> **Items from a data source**
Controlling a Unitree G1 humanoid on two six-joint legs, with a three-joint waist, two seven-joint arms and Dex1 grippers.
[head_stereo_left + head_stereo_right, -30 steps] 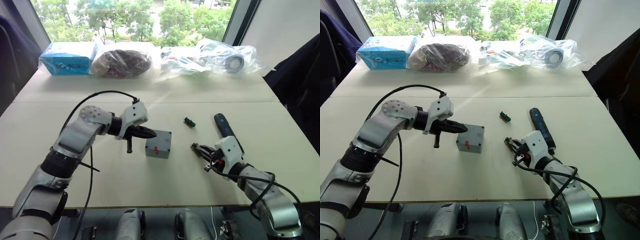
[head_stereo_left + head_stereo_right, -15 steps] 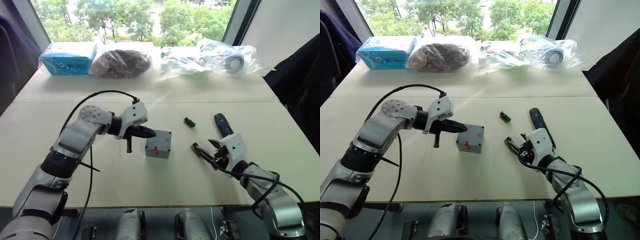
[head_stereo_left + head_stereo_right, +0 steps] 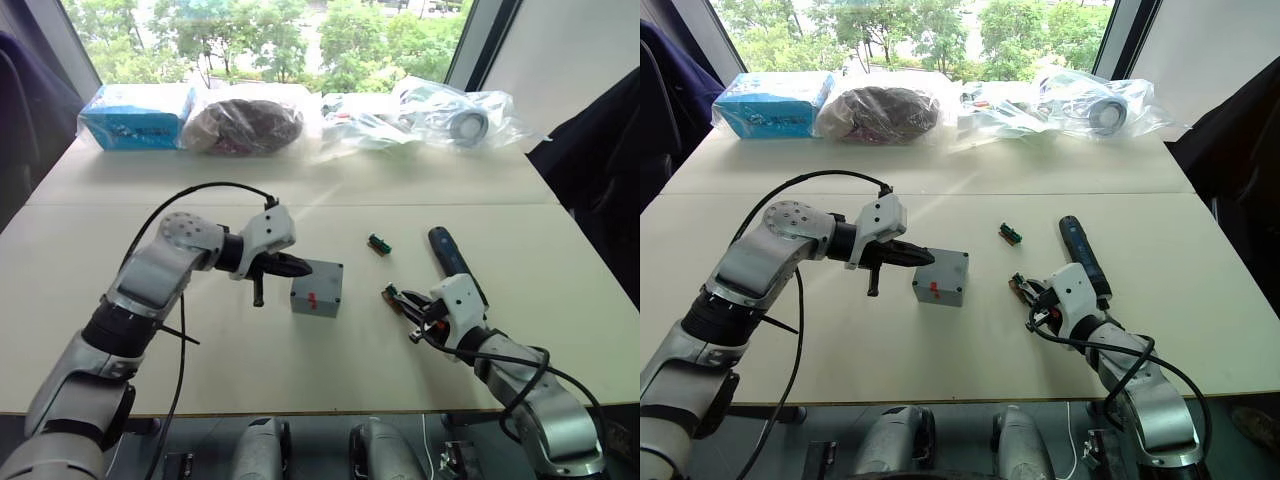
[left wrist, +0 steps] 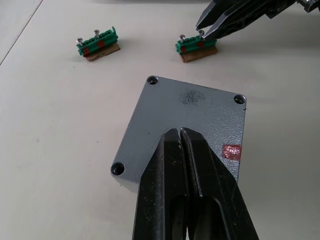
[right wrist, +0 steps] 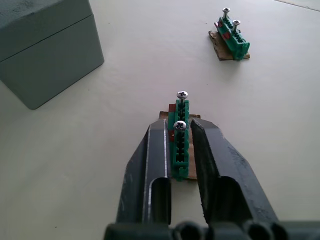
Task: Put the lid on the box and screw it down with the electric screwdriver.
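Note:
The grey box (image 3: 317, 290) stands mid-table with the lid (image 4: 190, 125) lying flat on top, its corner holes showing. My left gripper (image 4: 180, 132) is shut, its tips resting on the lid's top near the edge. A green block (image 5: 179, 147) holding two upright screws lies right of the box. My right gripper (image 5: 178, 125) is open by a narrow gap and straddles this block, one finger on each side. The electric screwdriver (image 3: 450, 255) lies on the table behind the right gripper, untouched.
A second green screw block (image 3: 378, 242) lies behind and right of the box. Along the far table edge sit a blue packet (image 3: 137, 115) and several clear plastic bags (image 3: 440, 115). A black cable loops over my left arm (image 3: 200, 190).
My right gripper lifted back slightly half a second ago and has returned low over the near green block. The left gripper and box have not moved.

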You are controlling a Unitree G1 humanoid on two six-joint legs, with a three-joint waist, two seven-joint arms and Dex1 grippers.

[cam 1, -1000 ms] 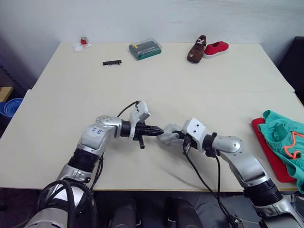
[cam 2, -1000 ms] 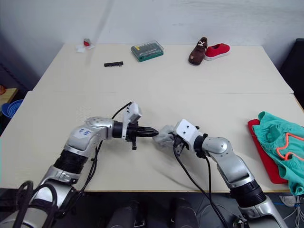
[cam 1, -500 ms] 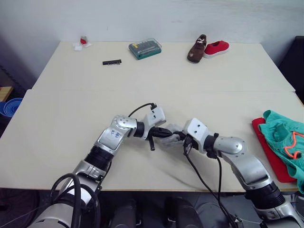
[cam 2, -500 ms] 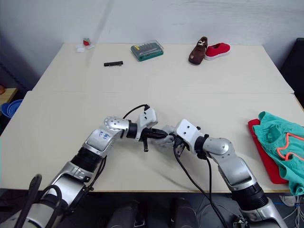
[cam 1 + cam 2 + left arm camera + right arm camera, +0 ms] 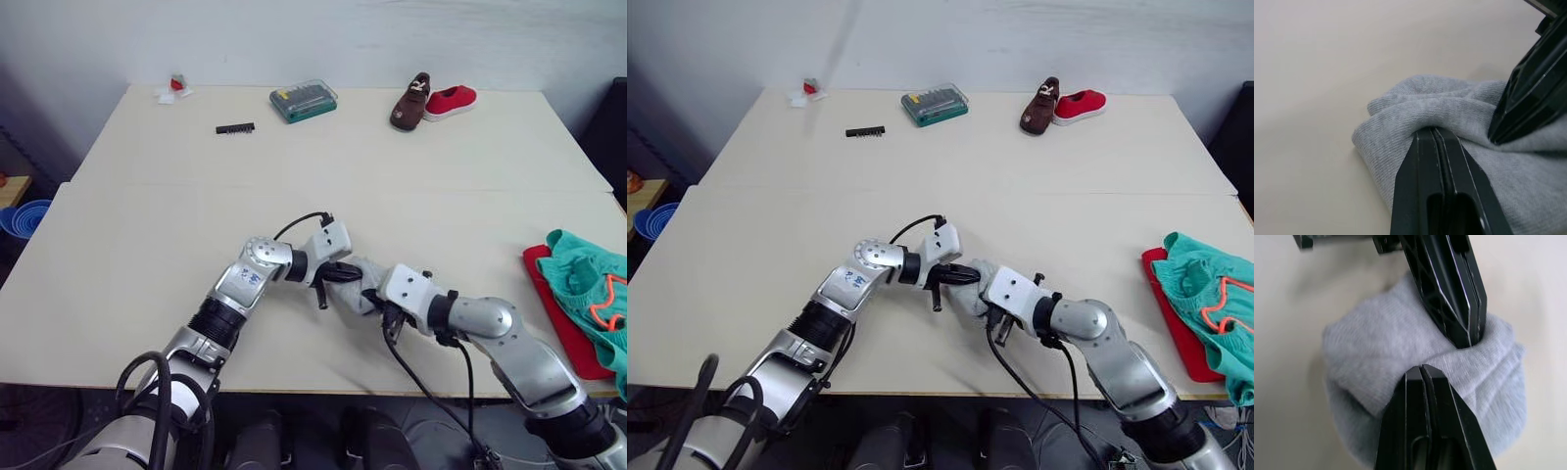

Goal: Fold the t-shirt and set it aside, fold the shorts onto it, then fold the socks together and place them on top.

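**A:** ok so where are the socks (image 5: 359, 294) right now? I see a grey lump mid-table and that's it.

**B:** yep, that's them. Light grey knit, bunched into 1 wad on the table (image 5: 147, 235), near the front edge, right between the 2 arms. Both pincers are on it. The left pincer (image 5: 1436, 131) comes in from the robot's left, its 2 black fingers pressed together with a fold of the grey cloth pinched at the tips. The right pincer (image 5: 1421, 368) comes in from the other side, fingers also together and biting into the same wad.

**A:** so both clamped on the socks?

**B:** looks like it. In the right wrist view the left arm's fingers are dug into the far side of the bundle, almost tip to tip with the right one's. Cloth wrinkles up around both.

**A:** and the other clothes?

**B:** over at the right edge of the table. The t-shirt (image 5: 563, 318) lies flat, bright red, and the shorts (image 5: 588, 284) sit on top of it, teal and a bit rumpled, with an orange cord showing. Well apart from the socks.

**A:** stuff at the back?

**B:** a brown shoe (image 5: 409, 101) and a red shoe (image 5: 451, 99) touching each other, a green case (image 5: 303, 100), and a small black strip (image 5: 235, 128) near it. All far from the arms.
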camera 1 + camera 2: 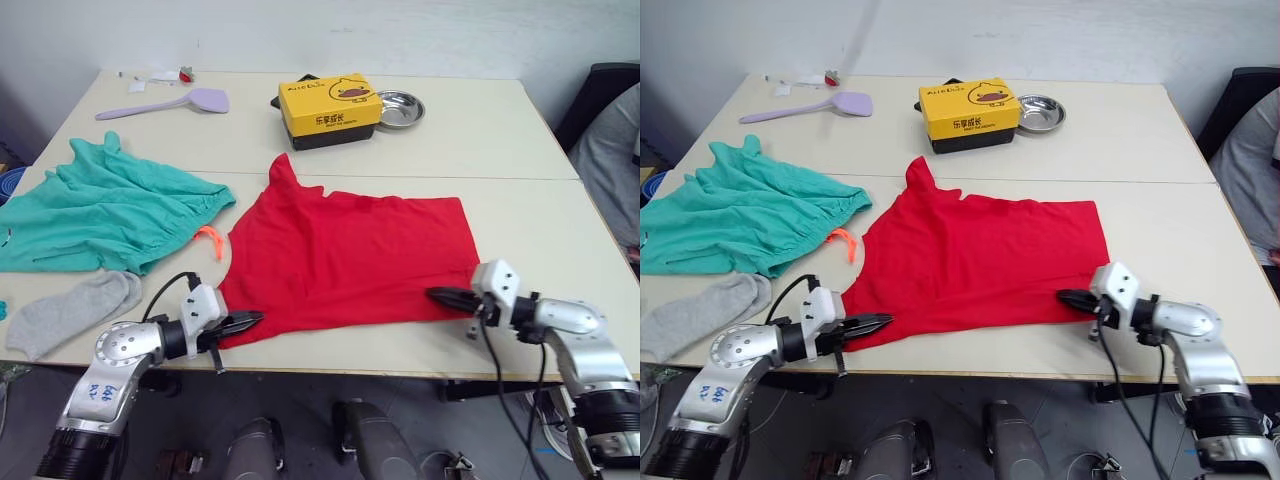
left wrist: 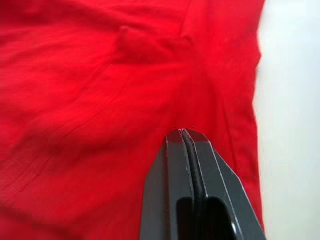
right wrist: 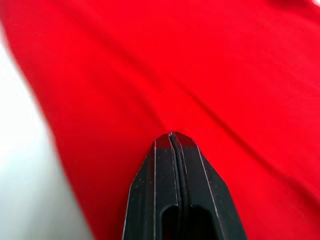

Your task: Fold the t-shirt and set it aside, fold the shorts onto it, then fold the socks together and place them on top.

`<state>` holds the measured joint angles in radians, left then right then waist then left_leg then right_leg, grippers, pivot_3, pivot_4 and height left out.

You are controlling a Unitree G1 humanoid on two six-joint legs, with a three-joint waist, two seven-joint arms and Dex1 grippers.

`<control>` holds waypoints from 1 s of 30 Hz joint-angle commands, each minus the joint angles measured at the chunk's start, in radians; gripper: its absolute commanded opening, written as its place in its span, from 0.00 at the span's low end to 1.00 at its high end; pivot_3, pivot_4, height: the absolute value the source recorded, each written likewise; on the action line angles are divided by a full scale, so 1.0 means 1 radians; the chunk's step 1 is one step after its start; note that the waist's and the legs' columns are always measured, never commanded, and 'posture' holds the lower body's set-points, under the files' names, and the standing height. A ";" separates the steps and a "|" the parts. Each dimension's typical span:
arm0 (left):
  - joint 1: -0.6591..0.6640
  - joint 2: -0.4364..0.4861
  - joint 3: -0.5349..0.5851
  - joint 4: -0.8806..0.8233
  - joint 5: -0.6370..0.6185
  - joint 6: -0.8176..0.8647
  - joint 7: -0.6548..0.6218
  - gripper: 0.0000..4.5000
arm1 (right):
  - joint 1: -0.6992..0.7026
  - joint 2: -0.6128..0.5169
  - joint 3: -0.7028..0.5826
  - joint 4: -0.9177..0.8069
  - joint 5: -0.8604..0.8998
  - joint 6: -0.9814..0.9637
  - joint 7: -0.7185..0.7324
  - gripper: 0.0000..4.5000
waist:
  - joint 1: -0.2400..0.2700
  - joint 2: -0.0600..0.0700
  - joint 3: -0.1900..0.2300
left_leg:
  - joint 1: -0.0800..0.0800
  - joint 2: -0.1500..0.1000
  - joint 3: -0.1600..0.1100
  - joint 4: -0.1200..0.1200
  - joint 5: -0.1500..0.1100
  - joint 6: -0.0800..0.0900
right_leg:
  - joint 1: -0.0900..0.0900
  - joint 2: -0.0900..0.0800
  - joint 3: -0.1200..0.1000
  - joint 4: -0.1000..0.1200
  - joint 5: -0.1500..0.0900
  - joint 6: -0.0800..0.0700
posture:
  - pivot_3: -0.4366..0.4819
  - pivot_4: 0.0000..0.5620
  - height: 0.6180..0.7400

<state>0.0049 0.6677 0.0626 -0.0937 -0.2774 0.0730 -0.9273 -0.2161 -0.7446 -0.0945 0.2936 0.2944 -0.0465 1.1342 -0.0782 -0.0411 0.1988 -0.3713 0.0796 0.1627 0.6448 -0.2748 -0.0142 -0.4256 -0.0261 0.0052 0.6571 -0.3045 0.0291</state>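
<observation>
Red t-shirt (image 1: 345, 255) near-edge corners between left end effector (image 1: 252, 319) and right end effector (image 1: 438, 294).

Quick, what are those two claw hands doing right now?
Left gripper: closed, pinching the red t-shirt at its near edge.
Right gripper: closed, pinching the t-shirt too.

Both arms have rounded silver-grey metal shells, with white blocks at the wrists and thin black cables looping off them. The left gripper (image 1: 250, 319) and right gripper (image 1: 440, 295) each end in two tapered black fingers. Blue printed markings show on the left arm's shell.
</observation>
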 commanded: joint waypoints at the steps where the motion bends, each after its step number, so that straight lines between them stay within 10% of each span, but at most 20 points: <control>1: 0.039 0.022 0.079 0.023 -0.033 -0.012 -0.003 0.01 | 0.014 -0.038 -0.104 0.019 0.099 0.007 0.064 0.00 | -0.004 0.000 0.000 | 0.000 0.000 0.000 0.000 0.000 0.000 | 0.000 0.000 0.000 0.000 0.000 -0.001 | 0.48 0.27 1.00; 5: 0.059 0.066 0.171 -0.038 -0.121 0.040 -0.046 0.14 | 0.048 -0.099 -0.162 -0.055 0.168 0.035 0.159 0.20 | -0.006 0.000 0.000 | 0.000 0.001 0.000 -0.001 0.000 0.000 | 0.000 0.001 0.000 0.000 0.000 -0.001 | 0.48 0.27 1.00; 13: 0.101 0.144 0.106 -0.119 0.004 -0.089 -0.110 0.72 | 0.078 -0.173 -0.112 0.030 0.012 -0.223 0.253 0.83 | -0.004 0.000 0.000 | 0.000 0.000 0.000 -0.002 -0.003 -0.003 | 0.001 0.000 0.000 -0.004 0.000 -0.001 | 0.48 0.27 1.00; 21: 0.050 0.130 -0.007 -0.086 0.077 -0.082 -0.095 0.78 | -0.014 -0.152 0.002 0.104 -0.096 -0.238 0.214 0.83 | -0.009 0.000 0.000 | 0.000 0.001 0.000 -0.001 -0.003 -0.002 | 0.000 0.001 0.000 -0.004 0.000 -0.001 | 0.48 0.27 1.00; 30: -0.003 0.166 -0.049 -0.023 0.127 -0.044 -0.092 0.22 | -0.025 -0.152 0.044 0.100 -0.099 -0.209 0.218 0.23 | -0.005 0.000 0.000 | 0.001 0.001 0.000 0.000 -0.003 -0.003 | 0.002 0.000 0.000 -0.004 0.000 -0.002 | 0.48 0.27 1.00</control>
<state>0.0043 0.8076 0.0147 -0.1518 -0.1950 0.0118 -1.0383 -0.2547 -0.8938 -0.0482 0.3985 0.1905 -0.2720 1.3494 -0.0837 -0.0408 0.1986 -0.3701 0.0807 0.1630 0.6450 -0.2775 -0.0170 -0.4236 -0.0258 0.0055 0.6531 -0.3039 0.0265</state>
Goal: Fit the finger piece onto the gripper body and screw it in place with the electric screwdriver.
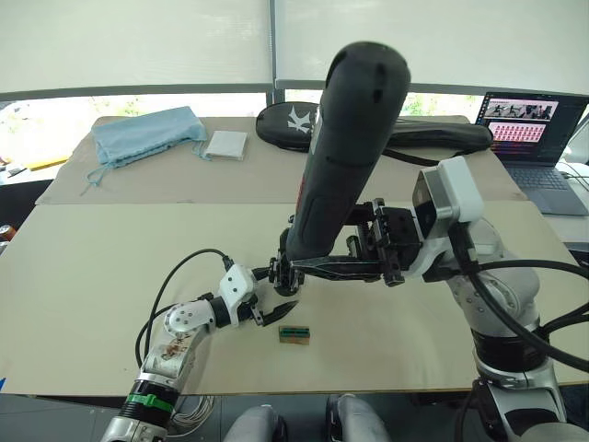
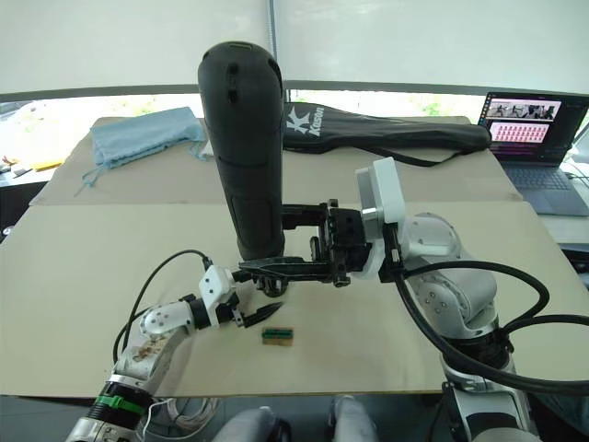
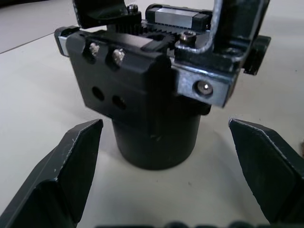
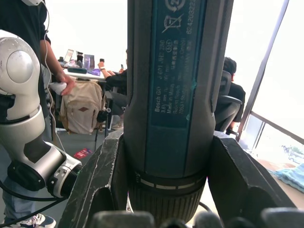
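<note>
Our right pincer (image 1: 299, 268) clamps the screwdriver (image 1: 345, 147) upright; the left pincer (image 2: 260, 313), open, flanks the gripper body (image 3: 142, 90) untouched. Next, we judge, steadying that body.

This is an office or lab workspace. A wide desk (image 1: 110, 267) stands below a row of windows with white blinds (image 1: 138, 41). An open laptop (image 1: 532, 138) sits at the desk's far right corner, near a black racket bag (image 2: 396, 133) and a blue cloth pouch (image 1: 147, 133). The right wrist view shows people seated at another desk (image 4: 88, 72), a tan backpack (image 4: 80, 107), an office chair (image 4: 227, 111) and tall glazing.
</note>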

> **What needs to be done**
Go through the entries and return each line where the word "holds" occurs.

> **Answer space**
`<state>` holds the measured joint angles in radians, left then right then waist then left_leg then right_leg, grippers, pivot_3, pivot_4 and height left out.
`<control>` holds waypoints from 1 s of 30 Hz joint-angle commands, each minus the joint angles measured at the chunk's start, in radians; gripper: its absolute commanded opening, written as its place in its span, from 0.00 at the span's low end to 1.00 at its high end; pivot_3, pivot_4, height: the absolute value the source recorded, each written likewise; on the action line angles are divided by a full scale, so 1.0 means 1 radians; the chunk's step 1 is one step after its start; note that the waist's and the legs' columns are always measured, never commanded, and 'posture' holds the lower body's set-points, under the files' names, and the standing height. A ";" separates the steps and a "|" the parts. Each dimension's typical span:

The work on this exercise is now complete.